» Items listed in a dataset:
▶

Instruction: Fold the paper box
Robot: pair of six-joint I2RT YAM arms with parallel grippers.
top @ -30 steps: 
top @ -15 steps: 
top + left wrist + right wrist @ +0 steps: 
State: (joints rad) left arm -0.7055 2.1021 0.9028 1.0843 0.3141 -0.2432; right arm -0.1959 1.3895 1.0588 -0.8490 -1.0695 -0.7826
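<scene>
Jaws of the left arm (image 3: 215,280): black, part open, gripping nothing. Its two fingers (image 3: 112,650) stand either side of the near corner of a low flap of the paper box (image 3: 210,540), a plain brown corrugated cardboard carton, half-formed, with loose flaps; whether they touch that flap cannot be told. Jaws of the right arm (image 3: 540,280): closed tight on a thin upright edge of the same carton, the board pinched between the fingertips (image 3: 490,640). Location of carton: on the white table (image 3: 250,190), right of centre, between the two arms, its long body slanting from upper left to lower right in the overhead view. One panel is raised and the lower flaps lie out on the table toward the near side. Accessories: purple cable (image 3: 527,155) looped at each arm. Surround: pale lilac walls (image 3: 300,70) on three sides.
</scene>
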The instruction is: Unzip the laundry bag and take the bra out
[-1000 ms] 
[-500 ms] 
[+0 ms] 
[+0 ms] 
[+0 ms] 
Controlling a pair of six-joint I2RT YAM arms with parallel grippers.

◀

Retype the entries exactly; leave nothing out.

» ANSWER FOR THIS EXERCISE:
Instruction: Fold the paper box
Robot: pair of six-joint I2RT YAM arms with parallel grippers.
top @ -30 steps: 
top @ -15 steps: 
top + left wrist + right wrist @ +0 steps: 
State: (joints rad) left arm -0.7055 2.1021 0.9028 1.0843 0.3141 -0.2432; right arm -0.1959 1.3895 1.0588 -0.8490 -1.0695 -0.7826
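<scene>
Jaws of the left arm (image 3: 215,280): black, part open, gripping nothing. Its two fingers (image 3: 112,650) stand either side of the near corner of a low flap of the paper box (image 3: 210,540), a plain brown corrugated cardboard carton, half-formed, with loose flaps; whether they touch that flap cannot be told. Jaws of the right arm (image 3: 540,280): closed tight on a thin upright edge of the same carton, the board pinched between the fingertips (image 3: 490,640). Location of carton: on the white table (image 3: 250,190), right of centre, between the two arms, its long body slanting from upper left to lower right in the overhead view. One panel is raised and the lower flaps lie out on the table toward the near side. Accessories: purple cable (image 3: 527,155) looped at each arm. Surround: pale lilac walls (image 3: 300,70) on three sides.
</scene>
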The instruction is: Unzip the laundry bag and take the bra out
[-1000 ms] 
[-500 ms] 
[+0 ms] 
[+0 ms] 
[+0 ms] 
Controlling a pair of six-joint I2RT YAM arms with parallel grippers.

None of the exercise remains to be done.